The carbon contained in SOM is the result of a dynamic balance of plant-derived C added to soil as organic residues and C losses from SOM, primarily as CO2 respired by the soil biota. Gains or losses of soil organic C stocks reflect either a net uptake of CO2 (via the plant) or a net release of CO2 from/to the atmosphere. Thus, soil carbon sequestration can be achieved by increasing plant C inputs to soils, storing a larger proportion of the plant-derived C in the longer-term C pools in the soil, or by slowing decomposition.

Alexander, P., Paustian, K., Smith, P., & Moran, D. (2015). The economics of soil C sequestration and agricultural emissions abatement. Soil, 1(1), 331-339.

Practically this means keeping vegetation on the soil through combinations of cover crops, perennial crops, agroforestry and pasture cropping—these tactics add carbon but also slow down mineralisation. 

Adding organic manures can help, although these need to come from somewhere and it is harder to make the process circular.

Reducing soil disturbance through minimum or no-till cultivation is usually a good thing for soil carbon accumulation, but sometimes it costs too much in lost yields from weeds and compaction. 

Reduced rates of decomposition can happen by lowering the rate of physical disturbance of the soil because disturbance tends to stimulate microbial activity and SOM decomposition. The simplest way to do this is by reducing tillage (ploughing) intensity through reduced or no-till methods in annual crops as well as with the reduction or elimination of tillage through conversion of annual to perennial crops. 

These practices have dozens of nuances and combinations on real farms, but they are known because this is traditionally how food was grown on mixed farms where nutrients and carbon circulated around in a nearly closed loop with only the harvest leaving for the market.

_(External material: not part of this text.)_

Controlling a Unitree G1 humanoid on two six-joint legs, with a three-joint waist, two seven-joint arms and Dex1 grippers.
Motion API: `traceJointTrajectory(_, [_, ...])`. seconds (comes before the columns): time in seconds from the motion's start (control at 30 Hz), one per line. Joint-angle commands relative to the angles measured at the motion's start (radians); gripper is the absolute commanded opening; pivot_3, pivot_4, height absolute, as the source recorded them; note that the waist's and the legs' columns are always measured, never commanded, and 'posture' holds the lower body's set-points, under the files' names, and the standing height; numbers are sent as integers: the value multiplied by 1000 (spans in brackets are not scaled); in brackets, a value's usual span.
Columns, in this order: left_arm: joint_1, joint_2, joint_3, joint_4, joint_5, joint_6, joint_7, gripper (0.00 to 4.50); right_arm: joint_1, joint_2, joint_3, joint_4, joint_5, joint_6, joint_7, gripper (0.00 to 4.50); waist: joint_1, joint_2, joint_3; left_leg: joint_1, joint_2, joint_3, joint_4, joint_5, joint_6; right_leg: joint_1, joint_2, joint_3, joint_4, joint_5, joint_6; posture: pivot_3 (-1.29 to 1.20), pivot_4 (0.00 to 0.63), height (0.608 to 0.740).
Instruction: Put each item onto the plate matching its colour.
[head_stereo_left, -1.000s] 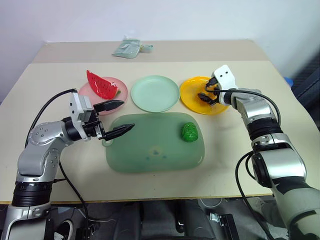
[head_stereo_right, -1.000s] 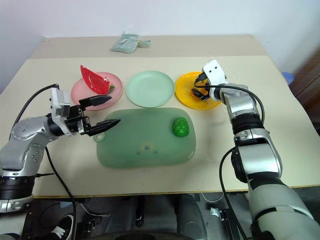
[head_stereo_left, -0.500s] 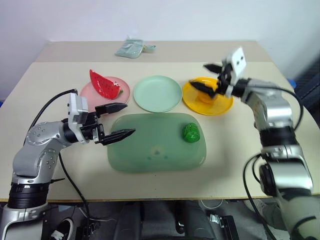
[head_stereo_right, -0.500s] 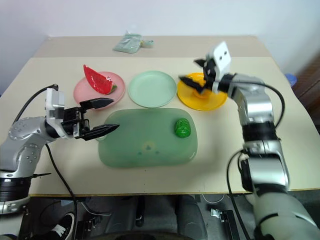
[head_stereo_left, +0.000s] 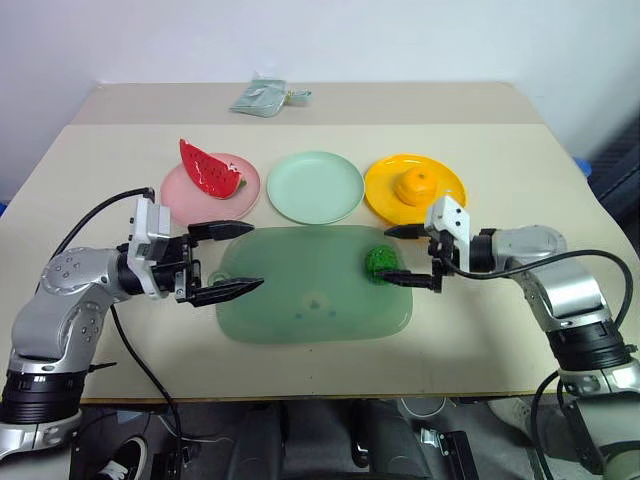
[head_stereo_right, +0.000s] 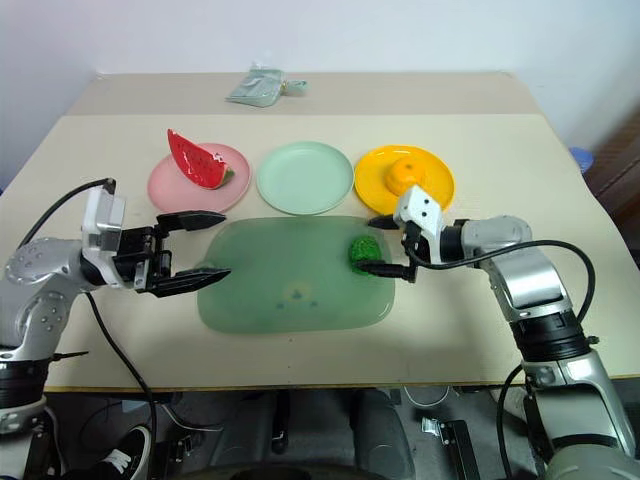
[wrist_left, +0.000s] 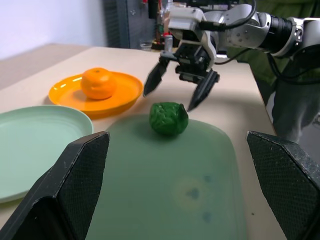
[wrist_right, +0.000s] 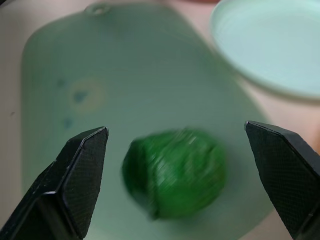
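Dark-green lump (head_stereo_left: 380, 261) is seen just before the right hand (head_stereo_left: 407, 256), whose fingers are spread wide, empty.

table (head_stereo_left: 520, 160): beige | on it: pink plate (head_stereo_left: 180, 190), mint plate (head_stereo_left: 315, 187), orange plate (head_stereo_left: 445, 190), green board (head_stereo_left: 300, 300), packet (head_stereo_left: 258, 97)

Three plates stand in a row across the middle of the tabletop (head_stereo_left: 90, 160): the left plate (head_stereo_left: 180, 190) carries the watermelon slice (head_stereo_left: 208, 170), the middle plate (head_stereo_left: 315, 187) sits between the others, and the right plate (head_stereo_left: 445, 185) carries the orange (head_stereo_left: 414, 186). Below them lies the board (head_stereo_left: 300, 310), with the bumpy lump (head_stereo_left: 380, 261) at its right end. A packet (head_stereo_left: 262, 96) lies at the upper centre of the frame, behind the plates.
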Motion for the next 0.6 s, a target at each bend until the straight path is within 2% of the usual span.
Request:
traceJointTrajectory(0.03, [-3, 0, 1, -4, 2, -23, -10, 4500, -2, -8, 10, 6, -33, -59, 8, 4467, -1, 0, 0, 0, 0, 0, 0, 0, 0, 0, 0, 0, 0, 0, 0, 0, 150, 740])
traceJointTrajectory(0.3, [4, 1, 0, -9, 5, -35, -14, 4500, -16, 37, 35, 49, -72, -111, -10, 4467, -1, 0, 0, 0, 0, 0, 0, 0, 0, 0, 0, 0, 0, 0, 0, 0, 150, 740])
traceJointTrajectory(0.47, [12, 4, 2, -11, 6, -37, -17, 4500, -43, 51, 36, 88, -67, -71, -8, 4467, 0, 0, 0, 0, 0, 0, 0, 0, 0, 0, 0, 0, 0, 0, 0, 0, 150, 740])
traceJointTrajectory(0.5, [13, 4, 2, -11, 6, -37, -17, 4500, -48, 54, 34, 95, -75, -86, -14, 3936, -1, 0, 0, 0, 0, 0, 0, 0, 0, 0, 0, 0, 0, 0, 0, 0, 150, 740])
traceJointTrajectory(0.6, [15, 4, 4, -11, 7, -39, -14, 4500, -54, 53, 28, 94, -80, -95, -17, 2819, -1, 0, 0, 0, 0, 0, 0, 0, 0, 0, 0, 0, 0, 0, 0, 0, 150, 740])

So we love soil carbon because it is the glue that holds low-input farms together and, like it or not, many farms will transition back to their traditional low-input systems.

rural landscape with green fields and dry-stone walls
Photo by Mick Haupt on Unsplash

Farmers will need help

Farmers may not be across the science of soil carbon, but they know all about how important it is to their livelihood. Nobody else on the planet is more intimate with the soils on their farm than they are.

But their job and their skill set are to grow food. And they can’t mess with what they know because it is their livelihood. 

If they are asked to change from intensive input production to building soil carbon with one or more of the methods, they will need to be sure it works. Sometimes they will need a nudge. Perhaps an incentive to change practices and overcome barriers.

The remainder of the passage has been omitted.